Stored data
▼
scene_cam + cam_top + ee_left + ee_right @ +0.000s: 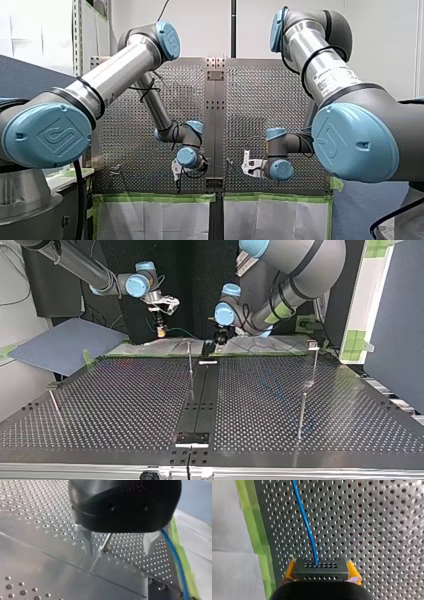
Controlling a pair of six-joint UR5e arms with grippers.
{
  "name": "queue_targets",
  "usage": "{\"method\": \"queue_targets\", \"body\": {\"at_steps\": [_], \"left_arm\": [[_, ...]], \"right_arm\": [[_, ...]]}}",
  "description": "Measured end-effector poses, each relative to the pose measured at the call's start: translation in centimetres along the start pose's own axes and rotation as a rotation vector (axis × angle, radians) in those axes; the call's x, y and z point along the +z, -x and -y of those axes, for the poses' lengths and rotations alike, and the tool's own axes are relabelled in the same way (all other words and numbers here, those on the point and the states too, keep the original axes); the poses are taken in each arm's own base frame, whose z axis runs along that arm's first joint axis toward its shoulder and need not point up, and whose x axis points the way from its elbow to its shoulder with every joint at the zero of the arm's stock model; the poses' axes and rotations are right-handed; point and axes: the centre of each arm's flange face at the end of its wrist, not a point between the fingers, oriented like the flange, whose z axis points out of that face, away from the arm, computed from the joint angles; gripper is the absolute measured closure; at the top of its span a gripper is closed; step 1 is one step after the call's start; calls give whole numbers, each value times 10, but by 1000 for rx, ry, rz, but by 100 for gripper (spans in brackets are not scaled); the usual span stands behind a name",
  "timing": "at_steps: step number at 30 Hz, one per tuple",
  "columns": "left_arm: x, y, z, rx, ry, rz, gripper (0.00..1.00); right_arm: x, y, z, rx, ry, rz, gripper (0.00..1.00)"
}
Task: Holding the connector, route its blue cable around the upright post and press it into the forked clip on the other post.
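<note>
My right gripper (321, 573) is shut on a dark grey connector (321, 568), which sits between its yellow pads (290, 569). A blue cable (306, 522) leaves the connector and runs ahead over the perforated plate. In the top view my right gripper (160, 329) hangs above the table's far edge. My left gripper (116, 551) is black, and its metal fingers (149, 541) stand open just above the plate. A thin upright post (106, 542) stands ahead between them. The blue cable (176, 562) passes beside this gripper. A tall post with a small head (313, 344) stands at the top view's right.
More thin posts stand on the perforated table (125, 405): one in the middle (190, 365), one at the near right (301, 415), and a leaning one at the left (55, 406). Green tape (254, 530) and white sheeting line the table's edge near both grippers.
</note>
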Motion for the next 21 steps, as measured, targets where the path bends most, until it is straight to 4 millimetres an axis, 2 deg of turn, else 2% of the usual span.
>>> {"method": "queue_targets", "body": {"at_steps": [11, 21], "left_arm": [[-10, -7, -3, 65, 71, -8, 2], [-14, -12, 17, 65, 19, 41, 2]], "right_arm": [[2, -1, 6, 3, -60, 0, 100], [1, 0, 10, 4, -83, 3, 100]]}}
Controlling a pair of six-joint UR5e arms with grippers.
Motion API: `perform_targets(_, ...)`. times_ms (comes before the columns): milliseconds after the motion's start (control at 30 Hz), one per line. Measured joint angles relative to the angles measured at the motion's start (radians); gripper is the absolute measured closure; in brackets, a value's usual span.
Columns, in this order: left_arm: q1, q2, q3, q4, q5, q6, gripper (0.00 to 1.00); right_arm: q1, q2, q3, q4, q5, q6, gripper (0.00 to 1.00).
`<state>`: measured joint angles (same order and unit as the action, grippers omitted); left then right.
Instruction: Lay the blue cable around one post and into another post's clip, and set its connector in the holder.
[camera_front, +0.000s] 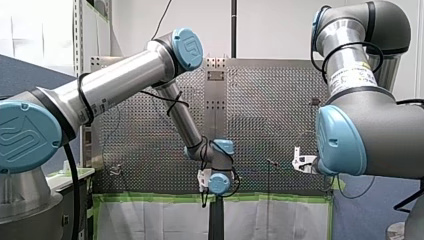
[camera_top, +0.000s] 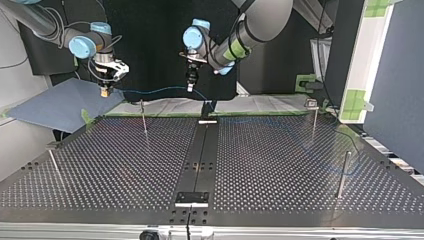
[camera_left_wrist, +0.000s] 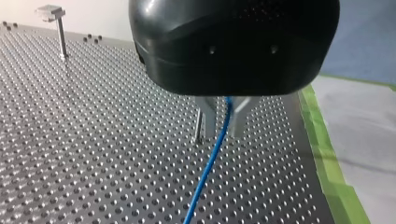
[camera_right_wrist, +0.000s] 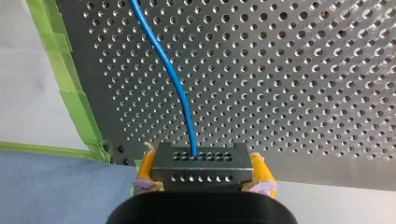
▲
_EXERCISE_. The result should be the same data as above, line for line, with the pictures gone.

_RESULT FOR THIS TASK_.
scene_cam + cam_top + ee_left + ee_right @ +0.000s: 
Controlling a pair of six-joint UR5e arms with grippers.
{
  "name": "queue_targets",
  "usage": "{\"method\": \"queue_targets\", \"body\": {\"at_steps\": [_], \"left_arm\": [[_, ...]], \"right_arm\": [[_, ...]]}}",
  "description": "Measured end-effector poses, each relative to the pose measured at the call's start: translation in centimetres along the start pose's own axes and rotation as a rotation vector (axis × angle, radians) in those axes; the call's x, y and z point along the +z, -x and -y of those axes, for the poses' lengths and rotations alike, and the tool's own axes are relabelled in the same way (all other words and numbers here, those on the point and the states too, keep the original axes); the poses are taken in each arm's own base frame, whose z axis runs along that arm's first joint axis toward its shoulder and need not point up, and whose x axis points the way from its elbow to its shoulder with every joint at the zero of the arm's stock model; the poses' axes and rotations are right-handed; point and axes: the centre of each arm's flange face at the end of its wrist, not a point between the fingers, oriented like the flange, whose z axis points out of that face, away from the arm, computed from the joint angles; gripper is the absolute measured closure; at the top of its span a gripper is closed; step 1 is one step after the call's start; calls give whole numbers, each value times 10, but by 1000 for rx, ry, rz, but by 100 for gripper (spans in brackets are not scaled); the usual span stands behind a name",
  "timing": "at_steps: step number at 30 Hz, one per tuple",
  "columns": "left_arm: x, y, z, rx, ry, rz, gripper (0.00..1.00); right_arm: x, y, z, rx, ry, rz, gripper (0.00..1.00)"
}
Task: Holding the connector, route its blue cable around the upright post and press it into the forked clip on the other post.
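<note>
My right gripper (321, 573) is shut on a dark grey connector (321, 568), which sits between its yellow pads (290, 569). A blue cable (306, 522) leaves the connector and runs ahead over the perforated plate. In the top view my right gripper (160, 329) hangs above the table's far edge. My left gripper (116, 551) is black, and its metal fingers (149, 541) stand open just above the plate. A thin upright post (106, 542) stands ahead between them. The blue cable (176, 562) passes beside this gripper. A tall post with a small head (313, 344) stands at the top view's right.
More thin posts stand on the perforated table (125, 405): one in the middle (190, 365), one at the near right (301, 415), and a leaning one at the left (55, 406). Green tape (254, 530) and white sheeting line the table's edge near both grippers.
</note>
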Motion for the next 21 steps, as measured, targets where the path bends most, until it is straight to 4 millimetres an axis, 2 deg of turn, else 2% of the usual span.
>>> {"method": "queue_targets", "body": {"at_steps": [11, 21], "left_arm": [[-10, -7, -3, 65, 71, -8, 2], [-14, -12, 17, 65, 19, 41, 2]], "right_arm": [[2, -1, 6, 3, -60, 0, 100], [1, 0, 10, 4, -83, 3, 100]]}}
Controlling a pair of six-joint UR5e arms with grippers.
Motion API: `perform_targets(_, ...)`. times_ms (comes before the columns): milliseconds after the motion's start (control at 30 Hz), one per line. Measured joint angles relative to the angles measured at the motion's start (radians); gripper is the absolute measured closure; in brackets, a value's usual span.
Columns, in this order: left_arm: q1, q2, q3, q4, q5, q6, gripper (0.00 to 1.00); right_arm: q1, q2, q3, q4, q5, q6, gripper (0.00 to 1.00).
`<state>`: measured joint angles (same order and unit as the action, grippers omitted); left then right.
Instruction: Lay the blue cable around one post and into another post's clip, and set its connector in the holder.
[camera_front, +0.000s] 
[camera_top, +0.000s] 
[camera_left_wrist, +0.000s] 
[camera_right_wrist, +0.000s] 

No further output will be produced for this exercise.